Of course, none of this distraction would have anything to do with a certain news story that came out yesterday. A news story that the next president will inherit a record $500 billion deficit, as a result of the failure of Republican economic ideology.
So yesterday was an especially pot-stirring day for Team McCain. In addition to trying cook up false outrage over Obama's supposed sexist remark, they released what very well might be the worst, most shameful, most slimy, most lying ad yet of this campaign the day before.
McClatchy Newspapers:
Throw the flag against: The McCain-Palin campaign.

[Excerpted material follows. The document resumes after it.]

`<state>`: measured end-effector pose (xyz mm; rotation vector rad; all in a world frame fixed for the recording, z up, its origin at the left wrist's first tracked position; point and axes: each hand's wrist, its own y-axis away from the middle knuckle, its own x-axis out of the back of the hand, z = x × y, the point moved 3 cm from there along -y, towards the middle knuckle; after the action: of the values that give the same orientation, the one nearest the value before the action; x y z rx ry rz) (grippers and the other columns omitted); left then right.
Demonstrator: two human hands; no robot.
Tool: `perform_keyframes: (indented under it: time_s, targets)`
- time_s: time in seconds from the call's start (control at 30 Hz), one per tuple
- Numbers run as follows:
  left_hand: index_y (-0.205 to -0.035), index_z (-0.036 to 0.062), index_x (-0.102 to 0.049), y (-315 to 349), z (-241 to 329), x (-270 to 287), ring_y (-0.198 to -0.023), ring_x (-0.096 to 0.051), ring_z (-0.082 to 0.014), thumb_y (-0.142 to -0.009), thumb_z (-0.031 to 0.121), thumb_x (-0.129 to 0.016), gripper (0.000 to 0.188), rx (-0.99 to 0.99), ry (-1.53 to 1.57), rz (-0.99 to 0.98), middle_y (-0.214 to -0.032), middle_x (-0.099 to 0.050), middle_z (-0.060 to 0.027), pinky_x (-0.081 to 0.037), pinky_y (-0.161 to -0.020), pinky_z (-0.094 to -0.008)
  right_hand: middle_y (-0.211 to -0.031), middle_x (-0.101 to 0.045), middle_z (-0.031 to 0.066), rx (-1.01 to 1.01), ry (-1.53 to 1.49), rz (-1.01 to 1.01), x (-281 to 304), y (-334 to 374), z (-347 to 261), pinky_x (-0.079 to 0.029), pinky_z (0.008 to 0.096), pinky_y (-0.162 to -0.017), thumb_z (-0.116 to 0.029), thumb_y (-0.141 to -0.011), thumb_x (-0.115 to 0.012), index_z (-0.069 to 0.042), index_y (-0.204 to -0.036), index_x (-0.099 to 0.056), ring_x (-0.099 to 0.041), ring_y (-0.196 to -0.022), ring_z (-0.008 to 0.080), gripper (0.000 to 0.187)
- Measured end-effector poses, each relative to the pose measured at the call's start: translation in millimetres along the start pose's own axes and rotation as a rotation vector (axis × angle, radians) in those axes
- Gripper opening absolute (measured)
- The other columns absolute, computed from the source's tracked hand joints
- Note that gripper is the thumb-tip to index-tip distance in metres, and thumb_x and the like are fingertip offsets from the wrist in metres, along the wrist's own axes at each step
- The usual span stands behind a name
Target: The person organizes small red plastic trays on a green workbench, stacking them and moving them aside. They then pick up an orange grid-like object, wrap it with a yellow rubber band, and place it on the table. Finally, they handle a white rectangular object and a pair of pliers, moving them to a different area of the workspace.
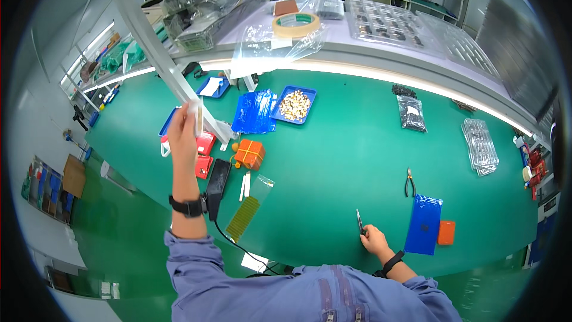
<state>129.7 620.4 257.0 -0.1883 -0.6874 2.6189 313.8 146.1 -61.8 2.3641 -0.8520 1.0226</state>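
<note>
My left hand [183,131] is raised beside the white metal post, its fingers closed on a small pale piece [199,121] too blurred to name. At the bench's near edge, my right hand [374,240] grips a slim pointed tool [359,222] with a bright tip and dark handle. Right of that hand lies a blue plastic sheet [423,225], with an orange box [446,232] against it. Pliers [410,183] rest above the sheet. Nearer my left arm are a clear strip of yellow-green pieces [243,219] and a black handheld device [218,180].
The green bench [339,155] carries a blue tray [306,113] of small gold parts, blue bags [255,112], an orange block [249,154], a bag of black parts [412,113] and stacked clear trays [479,146]. A white post [152,42] and lit shelf [369,70] stand ahead.
</note>
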Motion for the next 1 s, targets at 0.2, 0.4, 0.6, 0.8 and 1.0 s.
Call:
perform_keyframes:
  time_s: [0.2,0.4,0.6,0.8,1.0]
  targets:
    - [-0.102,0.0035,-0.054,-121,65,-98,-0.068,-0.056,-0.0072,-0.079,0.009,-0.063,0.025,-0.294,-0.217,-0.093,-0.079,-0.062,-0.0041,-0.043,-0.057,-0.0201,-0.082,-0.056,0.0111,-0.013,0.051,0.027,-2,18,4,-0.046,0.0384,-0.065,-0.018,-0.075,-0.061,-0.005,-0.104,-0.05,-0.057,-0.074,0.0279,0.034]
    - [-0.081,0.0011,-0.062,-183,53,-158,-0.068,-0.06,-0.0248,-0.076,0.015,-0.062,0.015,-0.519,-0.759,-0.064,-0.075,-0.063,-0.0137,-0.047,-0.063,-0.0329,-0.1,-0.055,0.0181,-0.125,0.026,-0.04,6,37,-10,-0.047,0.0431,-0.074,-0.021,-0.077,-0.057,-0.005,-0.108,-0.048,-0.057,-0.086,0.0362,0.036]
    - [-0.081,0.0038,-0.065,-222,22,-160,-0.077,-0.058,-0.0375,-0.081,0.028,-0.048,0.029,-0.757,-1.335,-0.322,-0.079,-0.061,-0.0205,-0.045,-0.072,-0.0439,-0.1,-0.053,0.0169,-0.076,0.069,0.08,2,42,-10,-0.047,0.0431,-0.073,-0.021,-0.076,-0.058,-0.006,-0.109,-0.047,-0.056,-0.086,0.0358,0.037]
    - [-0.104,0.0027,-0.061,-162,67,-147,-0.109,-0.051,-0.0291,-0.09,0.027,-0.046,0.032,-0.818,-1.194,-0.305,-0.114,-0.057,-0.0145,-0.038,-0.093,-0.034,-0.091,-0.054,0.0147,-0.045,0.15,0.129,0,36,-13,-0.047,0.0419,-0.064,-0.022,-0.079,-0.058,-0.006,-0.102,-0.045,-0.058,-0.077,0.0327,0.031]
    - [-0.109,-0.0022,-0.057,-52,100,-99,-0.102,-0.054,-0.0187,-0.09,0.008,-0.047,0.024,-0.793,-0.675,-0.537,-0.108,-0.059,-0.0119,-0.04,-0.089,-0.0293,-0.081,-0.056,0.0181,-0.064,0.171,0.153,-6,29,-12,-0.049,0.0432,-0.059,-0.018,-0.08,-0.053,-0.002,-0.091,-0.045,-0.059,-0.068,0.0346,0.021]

Call: Unsportsmanlike conduct.
What happened: A new 30-second TV ad attacks Barack Obama's record on education, saying that Obama backed legislation to teach "'comprehensive sex education' to kindergartners." The announcer then says, "Learning about sex before learning to read? Barack Obama. Wrong on education. Wrong for your family."
The bill in question did not require "comprehensive sex education" -- I can't believe I even have to explain this -- but taught kids the difference between good touching and bad touching and who to report pedophiles to. John McCain took a bill to protect children, twisted it up beyond all recognition, and presented it as a bill to corrupt kids in kindergarden. I've got to say, that takes a sick, sick mind... And a desperate campaign.

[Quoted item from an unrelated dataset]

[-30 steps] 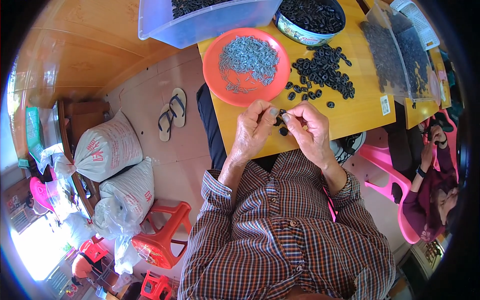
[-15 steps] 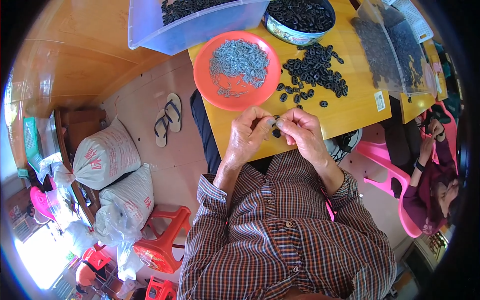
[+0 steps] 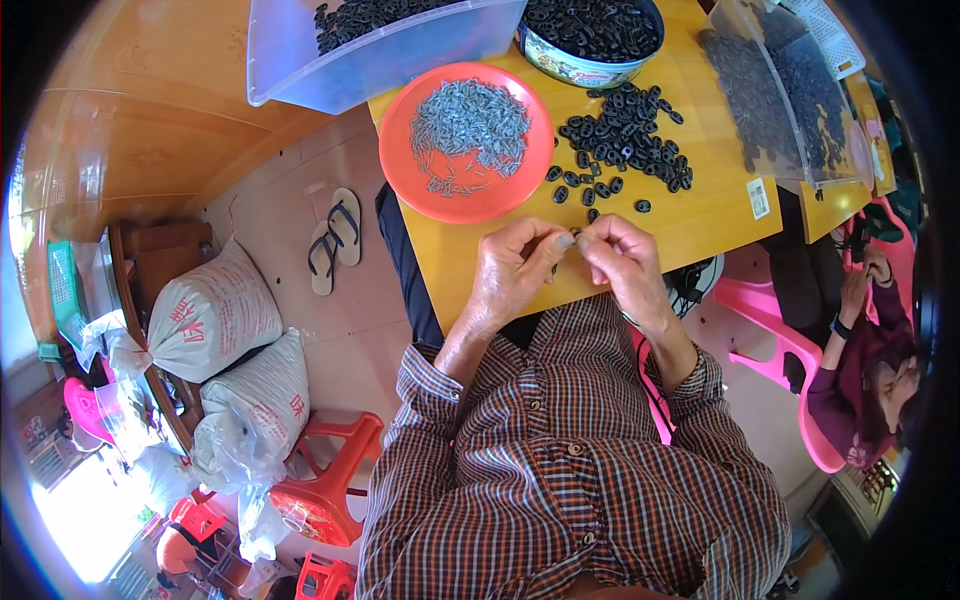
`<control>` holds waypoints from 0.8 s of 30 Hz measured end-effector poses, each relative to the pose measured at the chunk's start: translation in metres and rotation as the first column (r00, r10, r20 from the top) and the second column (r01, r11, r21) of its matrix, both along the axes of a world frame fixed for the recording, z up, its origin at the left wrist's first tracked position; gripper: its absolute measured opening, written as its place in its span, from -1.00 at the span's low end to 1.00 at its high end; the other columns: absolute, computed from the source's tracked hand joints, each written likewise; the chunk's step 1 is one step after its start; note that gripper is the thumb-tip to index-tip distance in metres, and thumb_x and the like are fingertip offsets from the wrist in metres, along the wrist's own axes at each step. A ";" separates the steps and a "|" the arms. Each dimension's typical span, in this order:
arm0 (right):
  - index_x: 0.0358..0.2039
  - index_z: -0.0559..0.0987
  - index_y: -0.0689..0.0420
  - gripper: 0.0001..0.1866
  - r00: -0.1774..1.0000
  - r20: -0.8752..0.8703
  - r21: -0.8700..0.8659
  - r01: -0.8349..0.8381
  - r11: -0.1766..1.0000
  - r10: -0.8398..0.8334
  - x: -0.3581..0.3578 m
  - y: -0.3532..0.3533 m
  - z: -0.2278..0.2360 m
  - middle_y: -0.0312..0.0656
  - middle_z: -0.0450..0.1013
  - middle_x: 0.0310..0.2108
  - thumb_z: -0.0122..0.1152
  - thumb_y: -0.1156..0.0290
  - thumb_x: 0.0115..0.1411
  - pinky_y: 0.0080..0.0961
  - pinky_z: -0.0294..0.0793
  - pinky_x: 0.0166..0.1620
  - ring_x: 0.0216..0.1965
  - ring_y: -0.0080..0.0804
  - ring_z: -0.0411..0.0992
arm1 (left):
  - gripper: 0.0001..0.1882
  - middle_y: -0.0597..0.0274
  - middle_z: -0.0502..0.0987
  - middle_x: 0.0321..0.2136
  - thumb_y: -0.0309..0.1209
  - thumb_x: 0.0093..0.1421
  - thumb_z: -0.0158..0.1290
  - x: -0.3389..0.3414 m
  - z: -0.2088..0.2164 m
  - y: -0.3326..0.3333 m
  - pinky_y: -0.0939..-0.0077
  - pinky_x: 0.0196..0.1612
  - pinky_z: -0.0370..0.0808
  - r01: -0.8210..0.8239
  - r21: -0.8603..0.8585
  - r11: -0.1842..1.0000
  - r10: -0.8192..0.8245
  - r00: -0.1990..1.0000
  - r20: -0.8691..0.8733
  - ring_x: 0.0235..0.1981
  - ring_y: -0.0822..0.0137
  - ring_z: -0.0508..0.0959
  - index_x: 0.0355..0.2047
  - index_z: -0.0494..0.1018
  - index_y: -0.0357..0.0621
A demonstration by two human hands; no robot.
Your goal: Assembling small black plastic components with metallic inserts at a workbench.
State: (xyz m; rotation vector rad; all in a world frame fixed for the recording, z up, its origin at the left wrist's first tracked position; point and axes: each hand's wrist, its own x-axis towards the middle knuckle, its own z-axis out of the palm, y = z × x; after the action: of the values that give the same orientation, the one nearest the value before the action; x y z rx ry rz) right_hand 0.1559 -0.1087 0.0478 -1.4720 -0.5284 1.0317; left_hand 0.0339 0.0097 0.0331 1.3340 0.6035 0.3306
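My left hand (image 3: 514, 270) is closed near the front edge of the yellow table, its thumb and forefinger pinched on a small black oval part (image 3: 575, 231) that is mostly hidden by the fingertips. My right hand (image 3: 624, 262) meets it there, thumb and forefinger pressed together; whatever they hold is too small to make out. Just beyond my hands lies a red plate (image 3: 400, 180) bearing many small grey metal pins or screws (image 3: 470, 125). To its right a loose heap of black oval parts with holes (image 3: 630, 130) spreads over the yellow tabletop (image 3: 700, 215).
A clear plastic bin (image 3: 390, 60) and a round tin (image 3: 590, 72), both with black parts, stand at the back. Another clear bin (image 3: 815, 175) is at right, near a seated person (image 3: 860, 350). White sacks (image 3: 215, 310), a red stool (image 3: 325, 490) and flip-flops (image 3: 345, 230) are at left.
Both hands have shifted slightly right relative to the plate, and my right fingers have curled in more. The black part below the fingertips now shows less. The whole view has shifted slightly.
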 end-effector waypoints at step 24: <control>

Allow me a moment to directly address those who fall for this crap; first off, congratulations on being able to read and for making it this far without being distracted by a ball of yarn. Second, what the hell is wrong with you? Do you have absolutely no BS filters at all? Do you really believe someone would try to teach kindergartners about condoms and menstrual cycles and unwanted pregnancy? That's what comprehensive sex ed is. To what possible end would someone do that? Just to be evil? My God, how freakin' stupid are you?
An Obama spokeman, Bill Burton, responded to the ad; "It is shameful and downright perverse for the McCain campaign to use a bill that was written to protect young children from sexual predators as a recycled and discredited political attack against a father of two young girls." McClatchy calls it a "low blow." Others call it much worse.
"[McCain] is responsible for one of the sleaziest ads I've ever seen in presidential politics," writes TIME's Joe Klein.
Newsweek's Andrew Romano calls it "the politics of stupidity" and says, "Maybe McCain thinks cautioning kids about creeps is a bad thing, but I doubt it. I even doubt that McCain buys what his own ad is slimily implying -- that Obama is some sort of perverted sexual deviant who wants to parade pornographic images in front of the nation's prepubescent children. But the problem is, McCain is treating the American people as if they're stupid enough to believe just that."
Back in April, John McCain said he wanted to run a campaign "worthy of the people we seek to serve." Ask yourself why his assessment of your worth is declining as fast as his chances in November. Forget about the pretend insult of "lipstick on a pig." The real insult is from the McCain campaign and to your intelligence.